Herausgegeben von der Hansestadt Lübeck

Dienstag, 16. Juli 2019

Ausgabe vom 16. Dezember 1997

Filmtip

Charlie Chaplin in Lübeck

König Shahdov von Estrovia, durch eine Revolution um seinen Thron gebracht, sucht Zuflucht in den Vereinigten Staaten. Da er kein Geld hat, läßt er sich von einer jungen Dame aus dem Fernsehwerbungsgeschäft überreden, als Darsteller in Werbespots aufzutreten. Aber er macht die Produkte, die er anpreisen soll, nur lächerlich. Als er sich eines kleinen Jungen annimmt, dessen Eltern man wegen ihrer politischen Ansichten vor ein Untersuchungskomitee geschleppt hat, muß er selbst vor diesem Komitee erscheinen.
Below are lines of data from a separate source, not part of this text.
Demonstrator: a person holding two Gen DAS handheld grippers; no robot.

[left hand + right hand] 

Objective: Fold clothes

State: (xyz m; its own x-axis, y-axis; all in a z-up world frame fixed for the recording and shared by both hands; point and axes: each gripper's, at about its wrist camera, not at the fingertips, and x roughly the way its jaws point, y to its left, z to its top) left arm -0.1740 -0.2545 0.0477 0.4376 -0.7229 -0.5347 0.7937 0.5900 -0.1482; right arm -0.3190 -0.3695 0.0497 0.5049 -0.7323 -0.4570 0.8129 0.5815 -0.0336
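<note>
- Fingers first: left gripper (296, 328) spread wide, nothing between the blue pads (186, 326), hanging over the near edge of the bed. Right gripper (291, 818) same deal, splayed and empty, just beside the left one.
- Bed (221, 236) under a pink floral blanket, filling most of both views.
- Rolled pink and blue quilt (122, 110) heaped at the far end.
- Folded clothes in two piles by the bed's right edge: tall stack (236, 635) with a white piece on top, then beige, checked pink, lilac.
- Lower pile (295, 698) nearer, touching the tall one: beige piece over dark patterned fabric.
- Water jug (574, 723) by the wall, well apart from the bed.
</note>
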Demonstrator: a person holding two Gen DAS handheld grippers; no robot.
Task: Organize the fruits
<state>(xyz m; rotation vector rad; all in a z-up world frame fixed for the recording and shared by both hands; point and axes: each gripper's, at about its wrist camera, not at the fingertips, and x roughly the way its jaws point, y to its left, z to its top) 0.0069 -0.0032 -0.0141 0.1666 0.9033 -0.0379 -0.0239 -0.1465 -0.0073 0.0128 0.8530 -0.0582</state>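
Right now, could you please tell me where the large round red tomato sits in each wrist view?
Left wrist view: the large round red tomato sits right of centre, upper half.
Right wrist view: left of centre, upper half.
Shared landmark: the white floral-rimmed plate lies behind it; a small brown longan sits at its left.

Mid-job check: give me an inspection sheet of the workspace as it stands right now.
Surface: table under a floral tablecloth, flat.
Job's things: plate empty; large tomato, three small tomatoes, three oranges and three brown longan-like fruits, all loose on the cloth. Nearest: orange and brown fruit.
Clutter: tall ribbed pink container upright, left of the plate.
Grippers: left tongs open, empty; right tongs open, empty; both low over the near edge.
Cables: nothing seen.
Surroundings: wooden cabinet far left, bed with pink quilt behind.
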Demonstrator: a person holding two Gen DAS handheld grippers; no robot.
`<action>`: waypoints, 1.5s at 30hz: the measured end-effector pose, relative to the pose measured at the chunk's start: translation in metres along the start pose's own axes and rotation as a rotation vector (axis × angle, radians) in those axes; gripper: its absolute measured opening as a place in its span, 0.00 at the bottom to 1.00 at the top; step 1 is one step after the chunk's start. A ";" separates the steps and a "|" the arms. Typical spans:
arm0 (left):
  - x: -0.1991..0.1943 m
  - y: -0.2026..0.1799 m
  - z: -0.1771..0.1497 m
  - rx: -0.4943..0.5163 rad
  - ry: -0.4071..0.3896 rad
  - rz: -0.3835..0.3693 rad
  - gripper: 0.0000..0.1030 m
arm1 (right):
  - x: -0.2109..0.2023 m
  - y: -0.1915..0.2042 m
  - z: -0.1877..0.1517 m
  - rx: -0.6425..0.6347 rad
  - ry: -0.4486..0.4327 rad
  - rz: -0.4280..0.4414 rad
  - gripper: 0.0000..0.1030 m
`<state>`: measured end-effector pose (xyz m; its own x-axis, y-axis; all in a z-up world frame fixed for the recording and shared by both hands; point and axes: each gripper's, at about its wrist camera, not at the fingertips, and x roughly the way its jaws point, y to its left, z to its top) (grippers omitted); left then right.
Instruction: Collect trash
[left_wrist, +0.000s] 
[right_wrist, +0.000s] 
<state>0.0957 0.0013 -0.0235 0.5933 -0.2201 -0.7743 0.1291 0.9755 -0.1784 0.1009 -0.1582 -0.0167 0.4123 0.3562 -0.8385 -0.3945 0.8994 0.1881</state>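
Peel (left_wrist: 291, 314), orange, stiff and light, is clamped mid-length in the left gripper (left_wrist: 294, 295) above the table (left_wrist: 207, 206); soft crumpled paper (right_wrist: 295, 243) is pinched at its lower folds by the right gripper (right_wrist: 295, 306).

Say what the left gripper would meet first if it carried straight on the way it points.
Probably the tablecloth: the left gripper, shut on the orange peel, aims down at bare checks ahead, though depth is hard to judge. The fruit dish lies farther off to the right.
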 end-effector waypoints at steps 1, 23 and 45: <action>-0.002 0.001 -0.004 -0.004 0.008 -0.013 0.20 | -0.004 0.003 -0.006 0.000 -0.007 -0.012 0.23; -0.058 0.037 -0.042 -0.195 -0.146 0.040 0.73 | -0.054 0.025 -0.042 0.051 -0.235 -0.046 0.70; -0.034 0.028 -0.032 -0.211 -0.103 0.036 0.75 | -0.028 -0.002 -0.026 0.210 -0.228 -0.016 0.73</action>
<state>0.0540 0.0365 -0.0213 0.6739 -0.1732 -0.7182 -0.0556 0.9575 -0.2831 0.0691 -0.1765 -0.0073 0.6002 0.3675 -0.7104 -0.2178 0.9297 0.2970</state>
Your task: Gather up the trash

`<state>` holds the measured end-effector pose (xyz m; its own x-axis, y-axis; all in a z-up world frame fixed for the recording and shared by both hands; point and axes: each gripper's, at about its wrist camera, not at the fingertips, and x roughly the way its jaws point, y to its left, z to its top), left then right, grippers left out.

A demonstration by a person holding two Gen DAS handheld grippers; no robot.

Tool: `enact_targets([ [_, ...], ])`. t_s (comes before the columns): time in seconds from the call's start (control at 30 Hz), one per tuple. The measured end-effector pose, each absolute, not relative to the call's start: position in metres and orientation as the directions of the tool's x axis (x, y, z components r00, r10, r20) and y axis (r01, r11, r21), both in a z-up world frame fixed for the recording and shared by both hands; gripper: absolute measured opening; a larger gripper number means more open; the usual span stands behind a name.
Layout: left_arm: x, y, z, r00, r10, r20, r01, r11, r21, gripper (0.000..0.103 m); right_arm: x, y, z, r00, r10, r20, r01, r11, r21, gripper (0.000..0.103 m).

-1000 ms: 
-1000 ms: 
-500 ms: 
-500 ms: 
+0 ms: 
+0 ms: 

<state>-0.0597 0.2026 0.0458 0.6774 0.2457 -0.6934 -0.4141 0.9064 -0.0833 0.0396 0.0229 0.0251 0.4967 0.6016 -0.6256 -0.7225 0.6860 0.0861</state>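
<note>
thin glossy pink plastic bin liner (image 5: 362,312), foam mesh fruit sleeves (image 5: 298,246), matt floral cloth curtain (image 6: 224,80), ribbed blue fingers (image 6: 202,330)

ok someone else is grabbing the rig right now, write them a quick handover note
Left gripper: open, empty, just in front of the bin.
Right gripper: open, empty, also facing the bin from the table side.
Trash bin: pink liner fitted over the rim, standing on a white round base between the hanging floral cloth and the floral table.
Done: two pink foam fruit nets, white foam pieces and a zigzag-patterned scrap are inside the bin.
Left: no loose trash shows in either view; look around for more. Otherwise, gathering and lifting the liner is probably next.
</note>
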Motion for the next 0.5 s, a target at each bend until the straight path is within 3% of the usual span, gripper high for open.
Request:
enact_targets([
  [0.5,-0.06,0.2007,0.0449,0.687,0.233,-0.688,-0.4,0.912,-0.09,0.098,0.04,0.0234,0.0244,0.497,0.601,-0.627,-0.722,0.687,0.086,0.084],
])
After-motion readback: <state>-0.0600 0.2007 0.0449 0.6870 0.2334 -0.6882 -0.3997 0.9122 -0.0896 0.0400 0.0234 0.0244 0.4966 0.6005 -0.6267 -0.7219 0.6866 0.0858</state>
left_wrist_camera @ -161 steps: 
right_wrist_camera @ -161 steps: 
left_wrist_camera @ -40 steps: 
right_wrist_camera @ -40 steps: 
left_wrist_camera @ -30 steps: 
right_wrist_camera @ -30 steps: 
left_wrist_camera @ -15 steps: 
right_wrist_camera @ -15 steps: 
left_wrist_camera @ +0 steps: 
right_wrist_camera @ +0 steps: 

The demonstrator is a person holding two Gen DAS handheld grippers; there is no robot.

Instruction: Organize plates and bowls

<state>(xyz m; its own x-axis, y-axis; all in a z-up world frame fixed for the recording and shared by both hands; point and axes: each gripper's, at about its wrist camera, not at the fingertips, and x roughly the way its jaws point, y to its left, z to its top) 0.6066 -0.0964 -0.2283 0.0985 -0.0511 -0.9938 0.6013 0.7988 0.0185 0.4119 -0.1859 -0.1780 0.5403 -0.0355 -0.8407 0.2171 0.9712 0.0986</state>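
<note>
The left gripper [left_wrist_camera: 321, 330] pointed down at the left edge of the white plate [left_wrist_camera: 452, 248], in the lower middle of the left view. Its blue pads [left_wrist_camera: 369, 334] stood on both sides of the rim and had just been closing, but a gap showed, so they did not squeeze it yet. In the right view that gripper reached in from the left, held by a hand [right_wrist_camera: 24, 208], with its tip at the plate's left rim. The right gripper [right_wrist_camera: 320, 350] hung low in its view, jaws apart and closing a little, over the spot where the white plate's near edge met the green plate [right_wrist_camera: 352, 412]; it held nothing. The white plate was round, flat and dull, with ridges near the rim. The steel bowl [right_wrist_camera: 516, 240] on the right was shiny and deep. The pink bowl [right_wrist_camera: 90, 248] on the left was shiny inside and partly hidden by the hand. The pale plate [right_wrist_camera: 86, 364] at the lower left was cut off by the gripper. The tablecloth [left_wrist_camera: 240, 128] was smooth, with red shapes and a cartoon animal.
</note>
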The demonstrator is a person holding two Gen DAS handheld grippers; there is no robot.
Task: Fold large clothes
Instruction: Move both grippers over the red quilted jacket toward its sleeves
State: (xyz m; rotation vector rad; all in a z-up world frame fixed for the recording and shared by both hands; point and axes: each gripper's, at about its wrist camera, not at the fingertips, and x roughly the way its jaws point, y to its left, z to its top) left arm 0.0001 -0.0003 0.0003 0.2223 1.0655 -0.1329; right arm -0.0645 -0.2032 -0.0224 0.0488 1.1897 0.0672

Er wird als unbedenklich deklariert, muß aber erleben, daß der Junge die Freunde seiner Eltern denunziert. Verbittert kehrt Shahdov zusammen mit seiner Frau Amerika den Rücken. Chaplins erster in England gedrehter Film ist eine satirische Abrechnung mit den USA. Chaplin befand sich gerade auf einer Europareise als der damalige Justizminister der Eisenhower-Regierung erklärte, daß Chaplin keine Erlaubnis zur Rückkehr in die Vereinigten Staaten erhalte. Vorausgegangen war dieser Erklärung eine beispiellose Hetzkampagne mit politischen und persönlichen Anschuldigungen gegen Chaplin. In "Ein König in New York" verarbeitete Chaplin also seine eigenen Erfahrungen. Geistvoll parodiert er die gegen ihn erhobenen Vorwürfe des Komitees für unamerikanische Umtriebe. Sir Charles Chaplin stirbt am Weihnachtstag 1977. "Ein König in New York", 19., 20. und 21. Dezember, KoKi, 20 Uhr.